Cumulatively, these studies make clear that in some circumstances alcohol control measures have an effect on consumption and alcohol-related problems separate from any effects of cultural or other factors. But any practical application of this general finding must take into account the particularities of cultural patterns and change. Short-term changes as in a strike period are not necessarily the same as long-term changes. General principles of social justice or equity were often involved in the liberalizations of control that occurred in the postwar period, and there is little sign in any industrialized country of a really substantial shift towards a restrictive control system. In technical terms, alcohol controls may be a potentially powerful preventive tool, but decisions on whether and how the tool is to be employed are properly decisions for the political process.

Two conclusions which could be drawn from the alcohol control studies also apply more generally to studies of legislative approaches to prevention. Classic legal-impact study designs are designed to measure the effect of a discrete legal change, irrespective of its environment. But the effectiveness of a particular legal change is often dependent on the environment in which it occurs: an isolated change may be much less effective than the same change occurring in a supportive environment of related changes. Both in research and in designing prevention strategies, attention must be paid to the whole system of law and custom in which the changes occur.

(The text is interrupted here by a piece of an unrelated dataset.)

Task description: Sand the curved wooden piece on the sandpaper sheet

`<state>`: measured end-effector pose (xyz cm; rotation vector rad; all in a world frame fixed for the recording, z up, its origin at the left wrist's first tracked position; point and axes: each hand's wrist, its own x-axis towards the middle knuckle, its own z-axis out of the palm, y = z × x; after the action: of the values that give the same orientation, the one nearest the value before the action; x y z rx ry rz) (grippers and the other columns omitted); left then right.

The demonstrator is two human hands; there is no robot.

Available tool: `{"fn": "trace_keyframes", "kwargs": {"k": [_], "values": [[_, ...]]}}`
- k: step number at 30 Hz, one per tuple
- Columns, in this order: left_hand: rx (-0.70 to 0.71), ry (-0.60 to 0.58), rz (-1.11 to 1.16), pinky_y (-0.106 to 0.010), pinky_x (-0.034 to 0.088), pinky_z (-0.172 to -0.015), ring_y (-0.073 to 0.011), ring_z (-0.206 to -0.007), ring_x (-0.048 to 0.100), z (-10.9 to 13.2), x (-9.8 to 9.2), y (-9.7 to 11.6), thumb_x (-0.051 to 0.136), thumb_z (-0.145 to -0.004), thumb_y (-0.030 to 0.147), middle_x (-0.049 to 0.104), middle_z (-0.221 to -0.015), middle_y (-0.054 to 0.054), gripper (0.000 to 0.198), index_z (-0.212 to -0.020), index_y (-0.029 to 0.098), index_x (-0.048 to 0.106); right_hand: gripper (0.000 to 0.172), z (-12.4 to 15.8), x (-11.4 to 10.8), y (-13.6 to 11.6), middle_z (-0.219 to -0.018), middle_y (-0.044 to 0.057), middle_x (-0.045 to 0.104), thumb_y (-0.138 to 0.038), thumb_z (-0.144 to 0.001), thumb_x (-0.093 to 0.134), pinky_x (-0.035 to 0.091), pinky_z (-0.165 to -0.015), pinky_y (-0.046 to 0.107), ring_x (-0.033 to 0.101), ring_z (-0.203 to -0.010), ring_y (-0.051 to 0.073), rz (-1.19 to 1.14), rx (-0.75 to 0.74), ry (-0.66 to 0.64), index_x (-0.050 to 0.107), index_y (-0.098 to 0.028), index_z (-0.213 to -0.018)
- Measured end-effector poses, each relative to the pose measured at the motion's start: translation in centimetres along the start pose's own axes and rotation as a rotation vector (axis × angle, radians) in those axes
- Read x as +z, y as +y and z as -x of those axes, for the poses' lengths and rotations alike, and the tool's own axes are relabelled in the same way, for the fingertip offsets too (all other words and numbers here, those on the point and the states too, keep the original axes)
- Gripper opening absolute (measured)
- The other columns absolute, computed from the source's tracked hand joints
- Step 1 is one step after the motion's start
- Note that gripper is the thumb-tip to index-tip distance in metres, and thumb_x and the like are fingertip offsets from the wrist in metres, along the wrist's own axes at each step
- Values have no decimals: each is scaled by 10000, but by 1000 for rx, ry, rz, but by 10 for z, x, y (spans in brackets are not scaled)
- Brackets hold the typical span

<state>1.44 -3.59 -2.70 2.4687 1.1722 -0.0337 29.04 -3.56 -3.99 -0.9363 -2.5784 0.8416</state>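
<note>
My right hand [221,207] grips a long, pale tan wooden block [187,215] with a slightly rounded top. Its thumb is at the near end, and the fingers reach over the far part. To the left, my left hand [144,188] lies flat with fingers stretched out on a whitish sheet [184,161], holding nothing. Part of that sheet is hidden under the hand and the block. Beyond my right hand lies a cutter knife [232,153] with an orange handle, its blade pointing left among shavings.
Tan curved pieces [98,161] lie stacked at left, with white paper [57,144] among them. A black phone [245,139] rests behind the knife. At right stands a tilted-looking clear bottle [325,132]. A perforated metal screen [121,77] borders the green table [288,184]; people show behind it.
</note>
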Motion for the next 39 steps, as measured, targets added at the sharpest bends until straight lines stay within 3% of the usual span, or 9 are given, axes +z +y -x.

Secondly, in gauging the effect of alcohol controls and other legal measures, it is important to pay attention not only to the face value of the laws involved, but also to different cultural traditions of the meaning of legislative action. It is my impression that Nordic and perhaps British researchers have often been puzzled by the attention that Gusfield and other American social scientists have directed to the symbolic dimensions of law. There is a symbolic aspect to lawmaking in all societies, but it seems that American legislators are more likely than Nordic legislators to give primacy to the symbolic dimension. Unlike some American laws, a Scandinavian law means what it says, even if it also has other meanings. In the field of alcohol controls, the U.S. is by no means at an extreme in terms of symbolic and unenforced legislation. A recent study for the Pan American Health Organization has uncovered a rich archaeology of forgotten alcohol control laws in Central American republics.

As I have implied in the course of this discussion, the recent history of legislative approaches to the prevention of alcohol problems in industrialized countries is marked by inconsistency: there has been a heavy reliance on criminal law approaches to drunk driving, while legal and regulatory approaches tend to have been deemphasized in the fields of public drunkenness and alcohol controls. In terms of the most effective possible strategies for reducing the level of alcohol-related problems, what is needed is a convergent approach involving a variety of mutually reinforcing strategies. There are limits to what can be accomplished with legislative strategies; on the other hand, legislative and regulatory approaches will be an important component of any effective integrated policy. Laws and regulations that are directed not at persuading or threatening the alcohol consumer, but rather at influencing the fact and environment of consumption and preventing untoward consequences, will play a crucial part in such a policy.